Work request: Beginning with the first line, copy out each line of the material until the line containing "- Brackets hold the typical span" has been copied as well.

Dataset excerpt:
········
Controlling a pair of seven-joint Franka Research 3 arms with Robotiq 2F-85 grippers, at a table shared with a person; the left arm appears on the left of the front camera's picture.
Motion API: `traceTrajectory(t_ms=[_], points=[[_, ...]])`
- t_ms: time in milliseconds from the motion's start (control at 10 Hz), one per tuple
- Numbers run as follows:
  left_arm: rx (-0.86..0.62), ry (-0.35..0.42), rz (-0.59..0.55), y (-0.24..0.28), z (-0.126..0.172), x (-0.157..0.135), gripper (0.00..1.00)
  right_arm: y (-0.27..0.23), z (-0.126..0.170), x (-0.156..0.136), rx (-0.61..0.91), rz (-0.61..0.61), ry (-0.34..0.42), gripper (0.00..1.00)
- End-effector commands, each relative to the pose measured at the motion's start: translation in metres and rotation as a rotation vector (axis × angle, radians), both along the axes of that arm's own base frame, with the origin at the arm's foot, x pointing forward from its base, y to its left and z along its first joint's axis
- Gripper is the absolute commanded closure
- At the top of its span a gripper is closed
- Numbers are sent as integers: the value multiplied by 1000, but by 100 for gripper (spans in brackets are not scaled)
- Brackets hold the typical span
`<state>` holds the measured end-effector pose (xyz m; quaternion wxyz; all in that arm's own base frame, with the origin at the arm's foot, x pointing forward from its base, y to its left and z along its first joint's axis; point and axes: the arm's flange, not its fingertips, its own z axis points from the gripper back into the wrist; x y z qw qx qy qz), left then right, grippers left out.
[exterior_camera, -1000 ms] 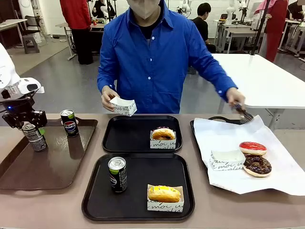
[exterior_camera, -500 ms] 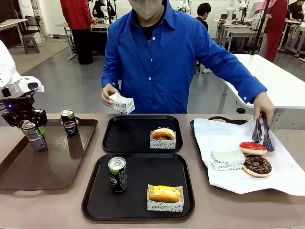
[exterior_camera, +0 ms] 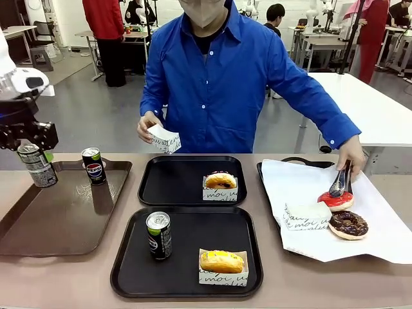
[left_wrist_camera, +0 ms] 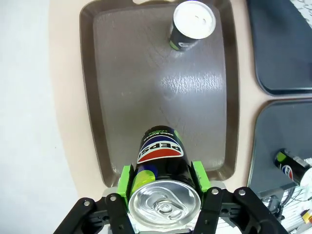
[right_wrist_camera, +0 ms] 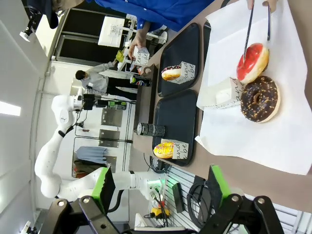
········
Solution to this problem:
Controlling a pair of seven-joint Franka Research 3 arms with Robotiq 2F-85 grippers, at a table shared with a person; the left arm appears on the left of the front camera's picture.
Motion API: `traceTrajectory(t_ms=[_], points=[[_, ...]])`
- t_ms: time in milliseconds from the motion's start (control at 10 Hz), one per tuple
- Numbers run as follows:
  left_arm: rx (-0.86..0.62), ry (-0.35..0.42), rz (-0.59..0.55), y (-0.24..0.28), z (-0.126..0.172), x (-0.157..0.135), gripper (0.00..1.00)
  right_arm: y (-0.27..0.23), z (-0.126..0.170), x (-0.156..0.136), rx (-0.61..0.91), rz (-0.61..0.61), ry (-0.34..0.42), gripper (0.00..1.00)
- End-effector commands, each relative to the pose measured at the motion's start: translation in metres and rotation as a rotation vector (axis × angle, radians), both along the axes of that arm's own base frame, with the origin at the arm's foot, x pointing forward from its base, y to its left and z along its first joint's axis
- Gripper is the absolute commanded closure
- At the top of its span a gripper is closed
- Numbers are sent as integers: the value multiplied by 1000, but by 100 for gripper (spans in brackets are not scaled)
- Brackets hold the typical span

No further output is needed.